Welcome to Hell: Rediscovering First Love - Page 73

When Kerry called for Keegan if I happened to answer the phone he was quick to tell me he was in a hurry and needed to speak to his daughter. I felt more awkward each time and each time I spent less time trying to make conversation with him. Afterwards I could think of nothing but him. My thoughts were confused and disheartened. I knew I needed to tell Kerry about the baby but somehow every time I spoke to him I couldn’t bring myself to tell him. I felt distanced from him both in space and in emotions.

One night a week before Keegan’s birthday Kerry called. Taking a deep breath I reminded him of her special day approaching and invited him to Eden to help us celebrate. The phone was silent while I waited for his answer. My heart beat rapidly in my chest from nervousness. My hands were actually sweating.

“Thank you Gabrielle,” he finally said. So polite. So cool. “I’ve already explained to Keegan why I can’t be there. I would like to fly her to Chicago for a weekend soon if that is all right with you?”

I thought I would cry. I bit my lower lip and replied, “That will be fine. Work out the details with her and she’ll tell me.”

“I will. Is she there?” He asked hesitatingly.

Why? Why did he hesitate? Tell him about the baby.

“Hold on. I’ll get her.”

Coward.

#

Keegan’s birthday was a party with her and her friends. I ordered pizza and bought sodas. She and her friends went to the video store where they rented five movies to watch one of which was a Monty Python movie. At seven the boys started arriving and I was sent to my room for the evening. Alone in my room I could hear them laughing and talking. I was happy for Keegan who didn’t seem to mind that her aunts, cousins or even her father couldn’t make it for her birthday. She understood what I could not.

#

In April on a Saturday evening I took Keegan to the airport. She was flying to Chicago to spend her spring break with Kerry. Sadly, I had stayed at the window watching the plane taxi out of the gate and onto the runway. When her plane was airborne, only then did I walk back to the main part of the terminal. This was her belated birthday present from Kerry, a week in Chicago, shopping, seeing shows and spending time with her dad while she was on Spring Break.

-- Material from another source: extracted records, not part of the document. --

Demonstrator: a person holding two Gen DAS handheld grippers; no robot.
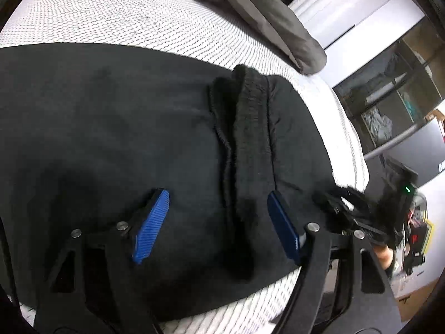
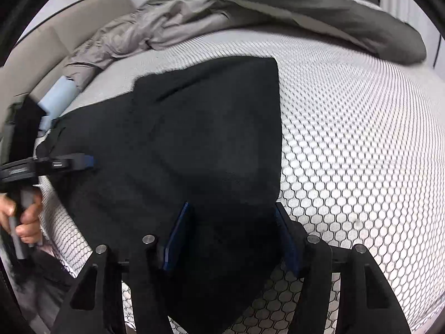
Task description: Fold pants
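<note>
Black pants (image 1: 111,139) lie spread on a white honeycomb-patterned mattress (image 1: 139,19). A thick ribbed band (image 1: 250,139) of the pants runs as a raised ridge toward my left gripper (image 1: 217,193). That gripper is open and hovers low, its blue pads (image 1: 151,222) either side of the ridge without pressing it. In the right wrist view the pants (image 2: 208,125) end in a straight edge on the right. My right gripper (image 2: 232,206) is open over the near part of the cloth, close to that edge. The left gripper (image 2: 69,162) shows at the left, held by a hand (image 2: 25,222).
A crumpled grey duvet (image 2: 306,5) lies across the far side of the mattress (image 2: 361,139). A light blue block (image 2: 58,97) sits by the beige headboard (image 2: 55,27). Beyond the mattress edge are shelves (image 1: 389,97) and a dark screen (image 1: 411,150).
</note>
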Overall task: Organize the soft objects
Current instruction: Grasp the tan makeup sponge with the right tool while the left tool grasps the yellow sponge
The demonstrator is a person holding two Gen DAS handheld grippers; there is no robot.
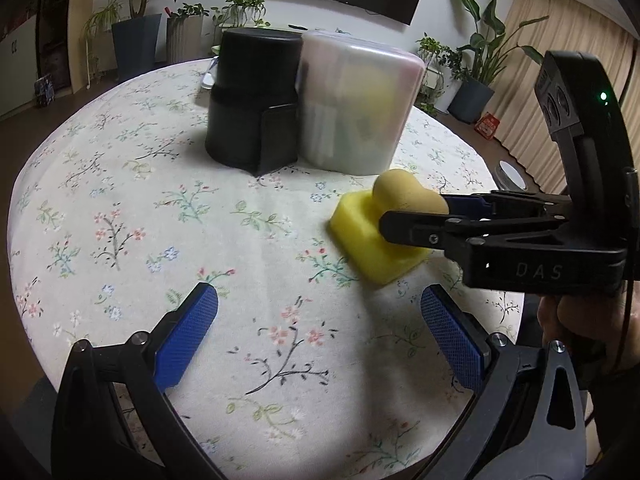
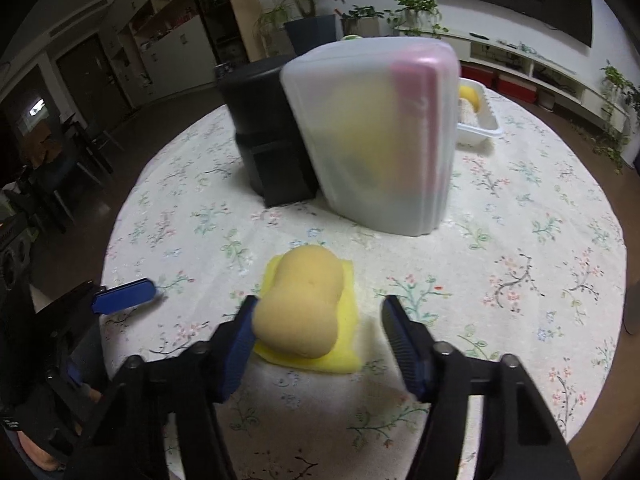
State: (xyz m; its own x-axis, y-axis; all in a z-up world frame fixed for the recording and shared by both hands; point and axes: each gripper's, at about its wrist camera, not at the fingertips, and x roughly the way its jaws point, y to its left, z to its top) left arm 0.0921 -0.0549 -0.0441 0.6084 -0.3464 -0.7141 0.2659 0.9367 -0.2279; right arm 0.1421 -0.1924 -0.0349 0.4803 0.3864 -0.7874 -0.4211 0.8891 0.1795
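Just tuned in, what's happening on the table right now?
A person is working two handheld tools over a floral tablecloth. The right tool straddles a tan peanut-shaped sponge lying on a yellow sponge block; its left pad touches the tan sponge, the other pad stands clear, so no grip yet. The left tool hangs open and empty nearby. Behind them stand a black container and a frosted plastic box.

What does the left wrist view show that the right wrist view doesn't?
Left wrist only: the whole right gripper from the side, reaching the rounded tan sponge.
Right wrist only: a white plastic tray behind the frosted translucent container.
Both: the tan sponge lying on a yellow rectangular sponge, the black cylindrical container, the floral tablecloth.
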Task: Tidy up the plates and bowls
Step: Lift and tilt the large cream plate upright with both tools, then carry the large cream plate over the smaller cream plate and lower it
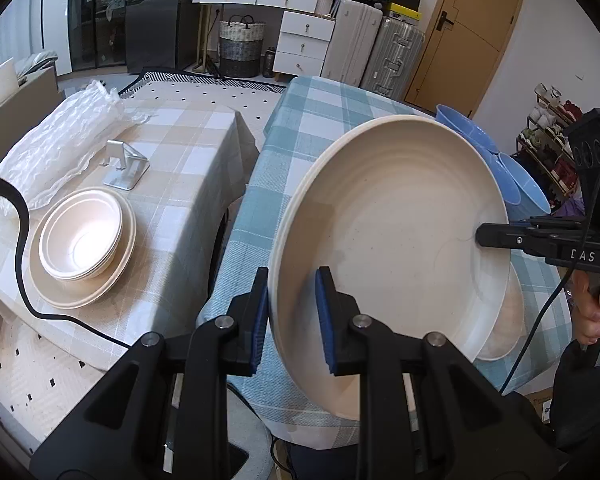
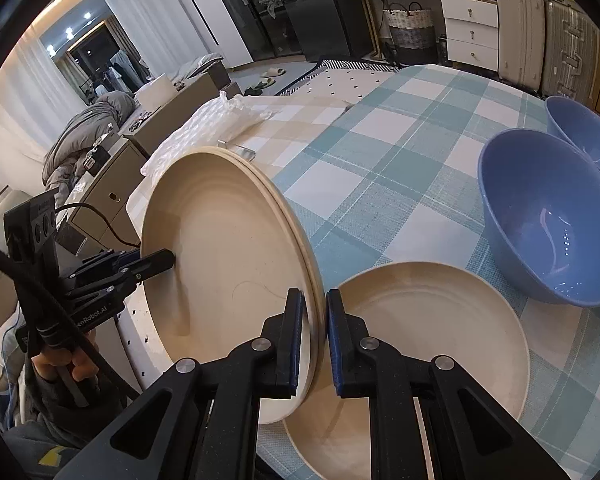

Keegan called that night to tell me she arrived safely. She described Kerry’s apartment excitedly giving me details of the view and the city she had never visited. Dinner was prepared and once we hung up they were going to sit down to eat. I tried to be excited with Keegan but I felt so alone.

“Mom, are you all right?” She asked.

“Yes, just tired,” I responded.

“I love you Mom,” she said.

“Love you too.”

What was Kerry doing right now I wondered? Was he listening to our conversation with interest or had he already forgotten me?

“Tell Kerry I said hell

o,” I said hopefully.

“I will,” she replied. “Bye.”

“Bye Keegan.”

#

James and I were to appear in court before a referee as part of the process of reaching an agreement that we were unable to come to ourselves. James had been stonewalling me. He didn’t want to honor the prenuptial agreement and until the courts decided on the matter. He refused to give an inch. In forty-eight hours, I saw my daughter off at the airport and prepared to face James in court.

The settlement I thought should be cut and dry with the prenuptial agreement. My attorney agreed but James had other thoughts in mind. He wanted to leave me penniless unable to support my children. He had been fighting me since January since Daniel’s call. He had been sending me a weekly allowance to buy groceries and if anything else was needed he had paid that as well but he was waiting for Keegan’s graduation in a little under two months to completely sever the ties that held us together.

Daniel Brice was always the go between. I had not spoken to James since he left that morning back in January. My stomach was a jumble of nerves when I walked into the courtroom with my attorney. All three of my sisters offered to fly or drive to Eden to be with me today but I had refused them. I needed to face this last hurdle myself. I also didn’t want them to know about the baby yet and I knew that my pregnancy would be brought up in court if they didn’t notice the tiny baby belly I now sported. Only Yancy knew about the baby and she was too ill to come to Kentucky even though she too offered to stand by me in court that morning. This was something that I wouldn’t allow her to do.

Keegan’s notification that she would receive a partial scholarship to NYU came just last week, which was the best news I had received in a long while. I was still looking at paying thousands of dollars for my daughter to attend the school of her choice. This thought increased the massive butterflies flitting about in my stomach with Kerry’s active child.

I had chosen a plain navy dress that was loose fitting and complimentary. When I saw James sitting with his attorney at one of the tables in an expensive dark suit I felt awkward and intimidated. I had not seen my husband in over three months. I had not heard his voice. I had not had to deal with his taunts or abuse and it all came rushing back to me. I grabbed my attorney’s arm and squeezed stopping him in his tracks. My head spun a little with dizziness. Don smiled reassuringly at me.

“Are you all right Gabrielle?” He asked with concern.

Their heads were close together until they heard us approach. James stood. He looked smug and happy.